- [What to work on] The reply must consist of the complete listing, reproduced exactly, with no images included.

- - - -

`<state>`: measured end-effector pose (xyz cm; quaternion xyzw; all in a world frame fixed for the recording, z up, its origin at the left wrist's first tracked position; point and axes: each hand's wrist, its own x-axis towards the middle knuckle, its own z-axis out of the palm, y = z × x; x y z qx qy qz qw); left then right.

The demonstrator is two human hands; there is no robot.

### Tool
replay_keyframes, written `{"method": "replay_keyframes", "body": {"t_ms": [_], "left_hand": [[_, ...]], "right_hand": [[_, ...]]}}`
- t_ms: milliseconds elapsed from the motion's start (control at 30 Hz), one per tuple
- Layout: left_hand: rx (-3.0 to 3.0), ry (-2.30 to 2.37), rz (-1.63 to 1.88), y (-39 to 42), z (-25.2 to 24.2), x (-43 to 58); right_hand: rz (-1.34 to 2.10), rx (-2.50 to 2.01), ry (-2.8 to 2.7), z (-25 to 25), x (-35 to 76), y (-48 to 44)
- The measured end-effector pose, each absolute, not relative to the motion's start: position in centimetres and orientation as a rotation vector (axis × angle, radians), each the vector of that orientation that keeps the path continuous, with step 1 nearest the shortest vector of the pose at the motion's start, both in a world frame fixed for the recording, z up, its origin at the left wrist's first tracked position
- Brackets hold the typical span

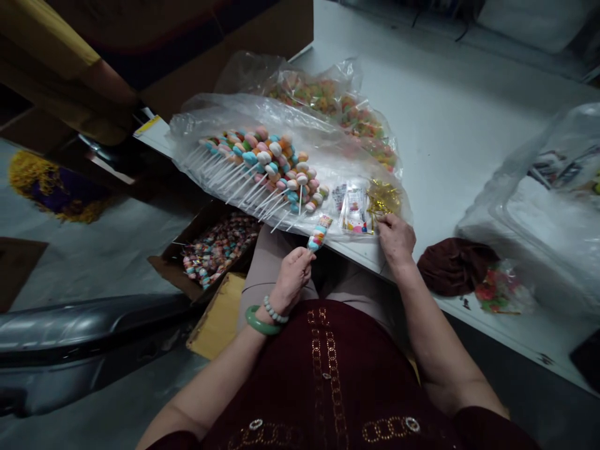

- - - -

- [Response to this task]
`<state>`: measured end-effector pose (xyz cm; quaternion xyzw; all in a world frame fixed for the recording, z up, its origin at the left wrist's first tracked position; point and axes: each hand's wrist, its own x-axis towards the middle knuckle, its own z-axis out of the palm, y = z × x; x y z qx qy qz qw); left then right.

The demonstrator is two human hands; there is no robot.

### Tool
replay_keyframes, written `{"method": "replay_keyframes", "body": {"t_ms": [_], "left_hand": [[_, ...]], "right_hand": [[_, ...]]}}`
- t_ms: milliseconds elapsed from the motion's start (control at 30 Hz), one per tuple
- Layout: left_hand: rx (-3.0 to 3.0), ry (-2.30 to 2.37), rz (-1.63 to 1.88), y (-39 to 42), z (-25.2 to 24.2), x (-43 to 58); right_hand: rz (-1.34 to 2.10), rx (-2.50 to 2.01), ry (-2.8 to 2.7), z (-25 to 25), x (-35 to 76), y (-48 to 44)
- The measured end-effector pose, each absolute, not relative to the motion's start: position in centimetres and orientation as a rotation vector (axis × angle, radians), each the vector of that orientation that keeps the path continuous, with step 1 nearest the shortest vector of the pose at the motion's start, both in a world frame fixed for the recording, z up, its origin at the left wrist's first tracked position
- Brackets hold the typical span

The exercise has been answered completely.